# left chest/heart logo



## rtucker (Feb 2, 2007)

Does anyone have any tips or gadgets for the placement of left chest / heart logos. I read the threads on placement of the full front designs without a good centerline on the t-shirt and was wondering if yall had any tips on the small design. I printed a picture and instructions from another forum for building a white board slanted thingy (thingy is a technical term) but can't find it to save my life and going back through the zillions of posts on that forum doesn't seem like a good option. I've avoided screen printing heart logos because I haven't found a way to set it up with up making myself nuts. Today I totally lost my mind and agreed to do some (lots). Now I need advice/help.


----------



## wormil (Jan 7, 2008)

Well we used to burn the image in the upper right hand side of the screen so it's roughly in the correct position. Then just put on a shirt and mark with a piece of tape where you want the logo, put the shirt on the pallet like normal and register the logo to the tape. Then just load each shirt in the same position. You might have to make small adjustments in the loading if your shirt sizes vary considerably.


----------



## DAGuide (Oct 2, 2006)

Do you have an extra screen / color on your press after you setup the design? I have helped some people use an extra screen and draw on it where the design will fall. Then, they put an adhesive backed ruler on each side of the screen or put marks on the side of the screen. Use these marks to put the bottom of the sleeves to set your pull point. Figure out how far you want to the pull point by measuring where you want the design to be. Sounds like a craft project, but can be effective and very cheap if you have an extra color / screen on your press.

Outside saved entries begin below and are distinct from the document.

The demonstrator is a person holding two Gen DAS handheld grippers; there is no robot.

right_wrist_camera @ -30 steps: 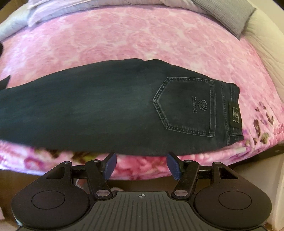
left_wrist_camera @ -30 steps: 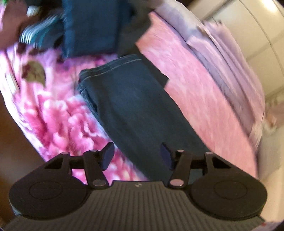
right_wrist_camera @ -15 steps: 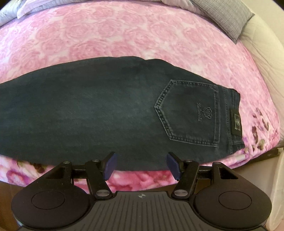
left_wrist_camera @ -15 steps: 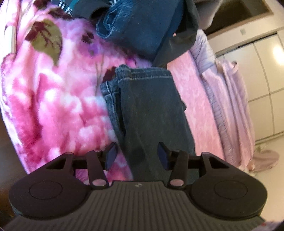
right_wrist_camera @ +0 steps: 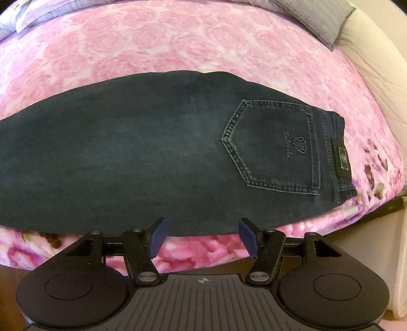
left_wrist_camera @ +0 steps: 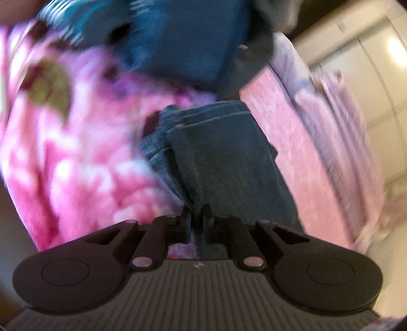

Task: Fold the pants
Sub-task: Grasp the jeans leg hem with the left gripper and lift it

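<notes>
Dark blue jeans (right_wrist_camera: 142,142) lie flat across the pink bed, folded lengthwise. The back pocket (right_wrist_camera: 274,147) and the waistband label (right_wrist_camera: 342,157) are at the right in the right wrist view. My right gripper (right_wrist_camera: 202,235) hovers open over the jeans' near edge, and its blue pads touch nothing. The left wrist view is blurred. In it the leg end of the jeans (left_wrist_camera: 223,157) runs away from me, hem at the far side. My left gripper (left_wrist_camera: 196,211) is shut on the near left edge of that leg, with denim pinched between the fingers.
A pink floral blanket (left_wrist_camera: 76,152) hangs over the bed's near side. Other dark clothes (left_wrist_camera: 193,38) are piled beyond the hem. Lilac bedding (left_wrist_camera: 330,107) and white cupboard doors (left_wrist_camera: 381,63) are at the right. A grey pillow (right_wrist_camera: 318,17) lies at the far right corner.
My left gripper has dropped onto the leg and its fingers have gone from open to shut on the denim edge. My right gripper has sunk slightly toward the jeans and is still open.
</notes>
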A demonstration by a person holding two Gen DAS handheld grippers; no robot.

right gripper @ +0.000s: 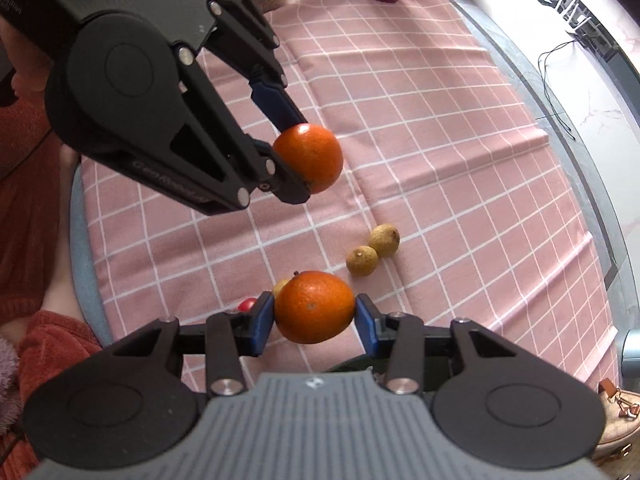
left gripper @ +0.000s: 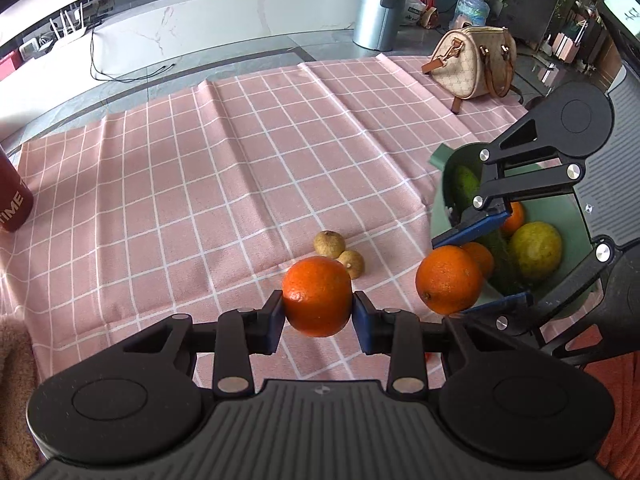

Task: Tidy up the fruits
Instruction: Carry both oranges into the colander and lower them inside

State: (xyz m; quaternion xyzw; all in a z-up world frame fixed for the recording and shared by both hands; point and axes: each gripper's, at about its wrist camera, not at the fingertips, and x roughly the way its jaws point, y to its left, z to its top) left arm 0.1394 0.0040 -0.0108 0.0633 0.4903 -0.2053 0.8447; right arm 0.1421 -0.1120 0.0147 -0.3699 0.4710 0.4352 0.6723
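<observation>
In the left wrist view my left gripper (left gripper: 318, 308) is shut on an orange (left gripper: 318, 298), held above the pink checked cloth (left gripper: 224, 160). To its right, my right gripper (left gripper: 452, 278) is shut on a second orange (left gripper: 448, 280) beside the green bowl (left gripper: 564, 216). The bowl holds a yellow-green fruit (left gripper: 536, 250), more oranges and a dark green fruit (left gripper: 466, 184). Two small brown fruits (left gripper: 330, 244) lie on the cloth beyond my left orange. The right wrist view shows the right gripper (right gripper: 315, 312) pinching its orange (right gripper: 314, 306) and the left gripper (right gripper: 304, 158) holding the other orange (right gripper: 310, 158).
A patterned handbag (left gripper: 472, 62) stands at the far right of the cloth and a red bottle (left gripper: 12, 200) at the left edge. A small red fruit (right gripper: 248, 304) and a yellow one (right gripper: 280, 286) peek out behind the right orange. A grey bin (left gripper: 378, 14) stands on the floor beyond.
</observation>
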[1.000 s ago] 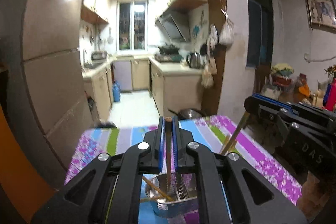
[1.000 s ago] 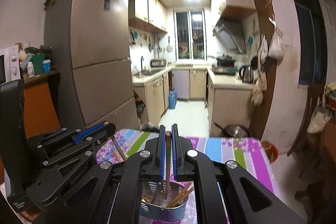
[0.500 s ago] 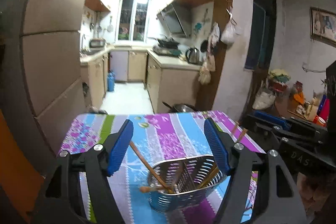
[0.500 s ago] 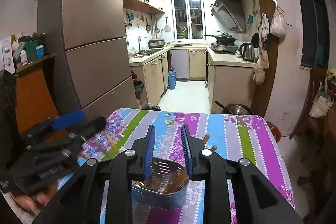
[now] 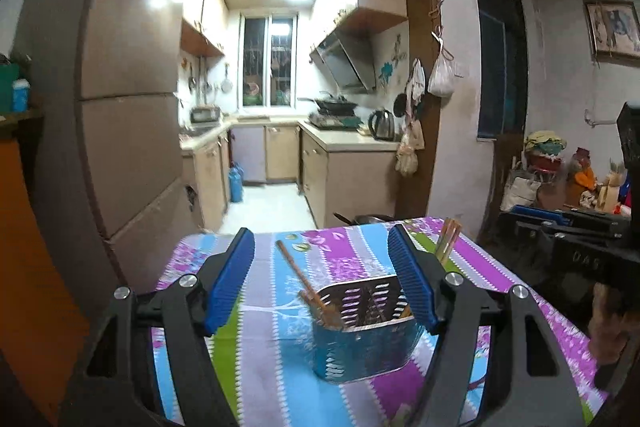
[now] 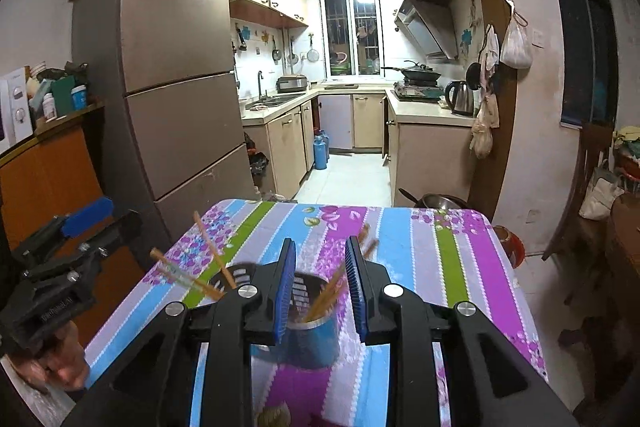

Otherwise, you can use a laser guideline to mark the location of the design on your loading station. This is much faster, but cost more. Check out Screen Printing, Embroidery, Heat Transfer Laser Alignment System – Laser Targeting Systems for more details.


----------



## OneSpeed (Feb 8, 2008)

Just make yourself an "alignment grid". Take a piece of film that fully covers your platten. Mark off every 1" on the film to make a grid pattern. Make the centerline bold, or a different color. Then mark an area for left chest designs. We put ours 2" left of center, and 4" down from the collar. Apply a light spray adhesive to your platten, place the grid, and align the screen. Easy.


----------



## DAGuide (Oct 2, 2006)

Hmmm, is the original poster asking where to put the design on his screen or is he asking how he knows when he loads the shirt on the palette that it is in the right position? Seems like there are answers for both of them above now. Maybe I just read his question wrong. If so, ignore my earlier post as it has to do with loading the shirt. Sorry.

Mark


----------



## rtucker (Feb 2, 2007)

Thanks for all the responses. Mark, originally my question was about where to put the design on the screen. I certainly appreciated your reply. I like to read what has been successful for other folks, gives me more things to try, less stress .


----------



## frank suttle (Feb 14, 2008)

you want the print to end up over your nipple. the centre of the logo should be 10cm from the centre of the shirt, and approx in line with the armpit. If you had a straight line from the side of the neck rib going down, lining the logo with that should be ok.


----------



## queenVee (Aug 16, 2007)

has anybody tried this... allignment lazer tool.. think some how you can rig something like this and make perfect heat transfers straight level check it out on you tube.. the only thing its in Italin ..
YouTube - Allieneamento grafiche su termopressa


----------



## Kime (Aug 1, 2008)

frank suttle said:


> you want the print to end up over your nipple. the centre of the logo should be 10cm from the centre of the shirt, and approx in line with the armpit. If you had a straight line from the side of the neck rib going down, lining the logo with that should be ok.


I know this is an old thread but I had to respond because in my experience the nipple is exactly where you want it NOT to be. It seems to be an irresistible temptation among some types of guys to give the nipple a tweak if they see a close friend with a logo there. It needs to be a bit above the nipple.


----------



## wormil (Jan 7, 2008)

Kime said:


> It seems to be an irresistible temptation among some types of guys to give the nipple a tweak if they see a close friend with a logo there. It needs to be a bit above the nipple.


Ah yes, junior high, I remember it well.


----------